**TASK DIRECTIONS:** Starting with the first line of the records, write out each line exactly until you have included the line containing "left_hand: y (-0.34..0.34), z".

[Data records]
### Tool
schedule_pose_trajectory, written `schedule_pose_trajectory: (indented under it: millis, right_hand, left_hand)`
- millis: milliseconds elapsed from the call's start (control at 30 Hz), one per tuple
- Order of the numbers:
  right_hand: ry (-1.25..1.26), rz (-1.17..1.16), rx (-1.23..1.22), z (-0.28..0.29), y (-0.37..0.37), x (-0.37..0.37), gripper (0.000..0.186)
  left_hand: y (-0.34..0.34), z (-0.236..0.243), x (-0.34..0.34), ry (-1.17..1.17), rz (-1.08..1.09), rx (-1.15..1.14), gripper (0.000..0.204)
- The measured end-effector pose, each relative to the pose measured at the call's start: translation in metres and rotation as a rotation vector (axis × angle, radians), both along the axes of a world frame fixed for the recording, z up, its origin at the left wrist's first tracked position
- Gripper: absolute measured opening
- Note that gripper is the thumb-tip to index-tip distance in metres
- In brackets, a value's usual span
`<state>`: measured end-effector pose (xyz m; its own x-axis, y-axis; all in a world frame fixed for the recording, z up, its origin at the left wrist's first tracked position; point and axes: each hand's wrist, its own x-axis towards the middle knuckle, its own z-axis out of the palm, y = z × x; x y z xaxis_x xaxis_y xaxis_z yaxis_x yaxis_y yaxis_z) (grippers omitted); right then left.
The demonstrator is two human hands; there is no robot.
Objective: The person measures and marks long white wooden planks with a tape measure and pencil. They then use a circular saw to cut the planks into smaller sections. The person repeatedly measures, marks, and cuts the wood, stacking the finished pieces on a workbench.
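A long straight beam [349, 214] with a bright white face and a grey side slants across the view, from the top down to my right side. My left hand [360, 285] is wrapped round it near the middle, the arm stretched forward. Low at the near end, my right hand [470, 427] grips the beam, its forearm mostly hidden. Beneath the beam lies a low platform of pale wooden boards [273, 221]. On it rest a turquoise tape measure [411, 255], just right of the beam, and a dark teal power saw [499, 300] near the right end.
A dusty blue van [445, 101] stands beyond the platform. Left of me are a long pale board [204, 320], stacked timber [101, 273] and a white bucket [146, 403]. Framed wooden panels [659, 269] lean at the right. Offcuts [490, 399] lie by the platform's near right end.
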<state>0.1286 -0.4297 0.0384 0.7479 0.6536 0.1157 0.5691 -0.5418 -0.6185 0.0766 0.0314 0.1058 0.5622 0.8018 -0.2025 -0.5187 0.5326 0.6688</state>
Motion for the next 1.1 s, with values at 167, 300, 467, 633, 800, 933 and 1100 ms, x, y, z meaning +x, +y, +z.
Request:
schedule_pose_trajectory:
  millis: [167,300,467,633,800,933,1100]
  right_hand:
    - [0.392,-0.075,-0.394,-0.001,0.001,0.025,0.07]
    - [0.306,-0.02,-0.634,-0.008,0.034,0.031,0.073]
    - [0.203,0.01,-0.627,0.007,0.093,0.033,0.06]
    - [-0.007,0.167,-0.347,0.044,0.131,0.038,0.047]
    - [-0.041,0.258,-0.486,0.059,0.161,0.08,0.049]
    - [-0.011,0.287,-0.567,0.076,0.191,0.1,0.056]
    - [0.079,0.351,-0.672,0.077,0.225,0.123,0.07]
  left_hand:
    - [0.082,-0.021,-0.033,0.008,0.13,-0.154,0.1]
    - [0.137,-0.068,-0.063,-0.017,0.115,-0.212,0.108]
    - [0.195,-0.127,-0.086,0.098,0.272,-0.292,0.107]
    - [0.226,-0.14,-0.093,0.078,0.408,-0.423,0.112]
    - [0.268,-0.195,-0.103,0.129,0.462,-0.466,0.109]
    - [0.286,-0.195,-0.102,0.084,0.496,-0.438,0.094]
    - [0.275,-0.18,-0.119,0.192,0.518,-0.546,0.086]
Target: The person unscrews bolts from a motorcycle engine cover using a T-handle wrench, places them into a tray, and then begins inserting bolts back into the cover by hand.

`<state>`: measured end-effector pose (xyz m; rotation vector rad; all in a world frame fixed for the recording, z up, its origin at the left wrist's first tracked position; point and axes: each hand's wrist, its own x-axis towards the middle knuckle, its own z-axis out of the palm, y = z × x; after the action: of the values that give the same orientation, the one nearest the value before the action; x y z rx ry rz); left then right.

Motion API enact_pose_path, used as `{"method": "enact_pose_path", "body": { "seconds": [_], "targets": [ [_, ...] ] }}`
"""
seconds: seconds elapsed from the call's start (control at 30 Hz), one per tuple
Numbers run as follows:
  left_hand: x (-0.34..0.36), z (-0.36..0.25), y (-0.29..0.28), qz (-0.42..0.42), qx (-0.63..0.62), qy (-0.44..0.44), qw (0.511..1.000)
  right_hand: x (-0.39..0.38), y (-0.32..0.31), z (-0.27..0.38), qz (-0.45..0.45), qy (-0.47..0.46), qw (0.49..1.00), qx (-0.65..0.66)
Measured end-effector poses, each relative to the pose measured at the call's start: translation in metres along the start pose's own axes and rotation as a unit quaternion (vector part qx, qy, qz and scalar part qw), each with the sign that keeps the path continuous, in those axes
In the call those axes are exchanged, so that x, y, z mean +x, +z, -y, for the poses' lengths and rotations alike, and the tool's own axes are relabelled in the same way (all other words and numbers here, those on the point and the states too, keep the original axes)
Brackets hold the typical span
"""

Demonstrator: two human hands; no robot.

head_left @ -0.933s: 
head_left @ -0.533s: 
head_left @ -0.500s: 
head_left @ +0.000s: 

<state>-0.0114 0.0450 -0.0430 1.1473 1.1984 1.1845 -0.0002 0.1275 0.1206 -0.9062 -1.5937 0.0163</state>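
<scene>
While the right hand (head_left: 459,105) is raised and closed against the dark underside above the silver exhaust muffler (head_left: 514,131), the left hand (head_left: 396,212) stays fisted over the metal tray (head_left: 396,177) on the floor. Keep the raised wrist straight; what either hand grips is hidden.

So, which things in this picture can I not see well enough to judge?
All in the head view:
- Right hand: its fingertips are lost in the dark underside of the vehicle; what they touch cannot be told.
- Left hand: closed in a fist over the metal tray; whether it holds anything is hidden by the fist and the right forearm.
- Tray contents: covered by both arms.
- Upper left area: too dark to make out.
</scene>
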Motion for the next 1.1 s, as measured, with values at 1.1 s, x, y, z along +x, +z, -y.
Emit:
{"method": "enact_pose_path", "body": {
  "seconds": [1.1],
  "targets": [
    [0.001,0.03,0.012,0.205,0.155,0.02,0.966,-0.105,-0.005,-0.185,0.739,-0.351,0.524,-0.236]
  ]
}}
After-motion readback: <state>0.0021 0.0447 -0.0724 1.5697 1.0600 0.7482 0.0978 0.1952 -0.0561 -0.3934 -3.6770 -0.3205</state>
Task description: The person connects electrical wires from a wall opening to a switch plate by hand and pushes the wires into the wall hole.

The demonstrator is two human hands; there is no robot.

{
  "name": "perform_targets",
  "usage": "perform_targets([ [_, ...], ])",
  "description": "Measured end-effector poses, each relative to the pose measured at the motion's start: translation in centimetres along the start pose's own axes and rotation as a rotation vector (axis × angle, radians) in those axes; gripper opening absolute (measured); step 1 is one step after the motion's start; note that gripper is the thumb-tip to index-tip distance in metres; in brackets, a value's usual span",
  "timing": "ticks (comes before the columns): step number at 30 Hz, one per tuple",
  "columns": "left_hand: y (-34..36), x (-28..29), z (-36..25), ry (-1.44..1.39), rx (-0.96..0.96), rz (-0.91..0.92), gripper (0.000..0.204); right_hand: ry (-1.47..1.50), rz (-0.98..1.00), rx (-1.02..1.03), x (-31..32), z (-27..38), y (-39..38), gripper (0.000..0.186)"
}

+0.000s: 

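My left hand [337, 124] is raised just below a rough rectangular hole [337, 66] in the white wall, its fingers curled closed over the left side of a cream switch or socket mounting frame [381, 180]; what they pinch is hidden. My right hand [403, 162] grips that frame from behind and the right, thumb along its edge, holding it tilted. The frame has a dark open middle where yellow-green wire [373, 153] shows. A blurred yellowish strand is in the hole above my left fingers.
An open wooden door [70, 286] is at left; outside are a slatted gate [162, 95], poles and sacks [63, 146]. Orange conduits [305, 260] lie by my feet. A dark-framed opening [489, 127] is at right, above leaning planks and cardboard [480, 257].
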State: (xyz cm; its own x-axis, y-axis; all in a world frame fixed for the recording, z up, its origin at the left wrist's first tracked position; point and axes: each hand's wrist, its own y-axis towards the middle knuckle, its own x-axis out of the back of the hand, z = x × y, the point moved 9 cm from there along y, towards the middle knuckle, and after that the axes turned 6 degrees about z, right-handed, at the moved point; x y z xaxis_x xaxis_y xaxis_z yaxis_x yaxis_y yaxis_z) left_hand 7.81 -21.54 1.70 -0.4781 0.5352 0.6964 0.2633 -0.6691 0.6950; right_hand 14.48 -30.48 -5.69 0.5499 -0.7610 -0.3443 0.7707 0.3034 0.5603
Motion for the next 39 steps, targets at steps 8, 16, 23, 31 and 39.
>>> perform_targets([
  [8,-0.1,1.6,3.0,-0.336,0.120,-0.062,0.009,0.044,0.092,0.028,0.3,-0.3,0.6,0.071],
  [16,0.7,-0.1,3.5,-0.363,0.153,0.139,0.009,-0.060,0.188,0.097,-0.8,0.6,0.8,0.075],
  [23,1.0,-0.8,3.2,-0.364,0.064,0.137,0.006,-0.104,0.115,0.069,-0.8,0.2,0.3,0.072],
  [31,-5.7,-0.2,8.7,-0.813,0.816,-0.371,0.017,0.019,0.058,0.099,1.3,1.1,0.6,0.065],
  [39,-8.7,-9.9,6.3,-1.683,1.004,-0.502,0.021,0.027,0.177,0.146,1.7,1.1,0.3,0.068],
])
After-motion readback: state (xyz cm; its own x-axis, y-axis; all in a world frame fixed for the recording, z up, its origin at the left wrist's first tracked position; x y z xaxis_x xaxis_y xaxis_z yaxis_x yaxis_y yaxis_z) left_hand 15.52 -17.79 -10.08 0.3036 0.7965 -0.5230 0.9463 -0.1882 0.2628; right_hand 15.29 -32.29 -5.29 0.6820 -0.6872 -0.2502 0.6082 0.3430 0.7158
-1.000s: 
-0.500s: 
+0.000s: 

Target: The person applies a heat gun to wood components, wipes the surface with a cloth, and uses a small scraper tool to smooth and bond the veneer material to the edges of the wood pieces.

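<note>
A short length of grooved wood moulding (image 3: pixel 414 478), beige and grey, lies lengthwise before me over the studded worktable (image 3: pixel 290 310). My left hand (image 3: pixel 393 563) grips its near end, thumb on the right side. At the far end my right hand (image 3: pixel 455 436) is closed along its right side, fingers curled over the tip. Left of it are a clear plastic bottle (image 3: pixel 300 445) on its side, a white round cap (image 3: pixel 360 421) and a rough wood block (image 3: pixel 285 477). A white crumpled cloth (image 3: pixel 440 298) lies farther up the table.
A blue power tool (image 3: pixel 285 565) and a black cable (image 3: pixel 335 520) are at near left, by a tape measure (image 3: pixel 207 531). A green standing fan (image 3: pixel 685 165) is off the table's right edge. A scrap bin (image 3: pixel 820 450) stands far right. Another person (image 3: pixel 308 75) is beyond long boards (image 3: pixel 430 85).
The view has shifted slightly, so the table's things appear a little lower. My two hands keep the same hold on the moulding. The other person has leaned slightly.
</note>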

**EXERCISE ANSWER:**
### Tool
schedule_pose_trajectory, written `schedule_pose_trajectory: (indented under it: millis, right_hand, left_hand)`
- millis: milliseconds elapsed from the call's start (control at 30 Hz), one per tuple
- Order of the numbers:
  right_hand: ry (-1.25..1.26), rz (-1.17..1.16), rx (-1.23..1.22), z (-0.28..0.29), y (-0.37..0.37), x (-0.37..0.37), gripper (0.000..0.186)
  left_hand: y (-0.34..0.34), z (-0.236..0.243), x (-0.34..0.34), ry (-1.17..1.17), rz (-1.08..1.09), rx (-1.15..1.14), gripper (0.000..0.204)

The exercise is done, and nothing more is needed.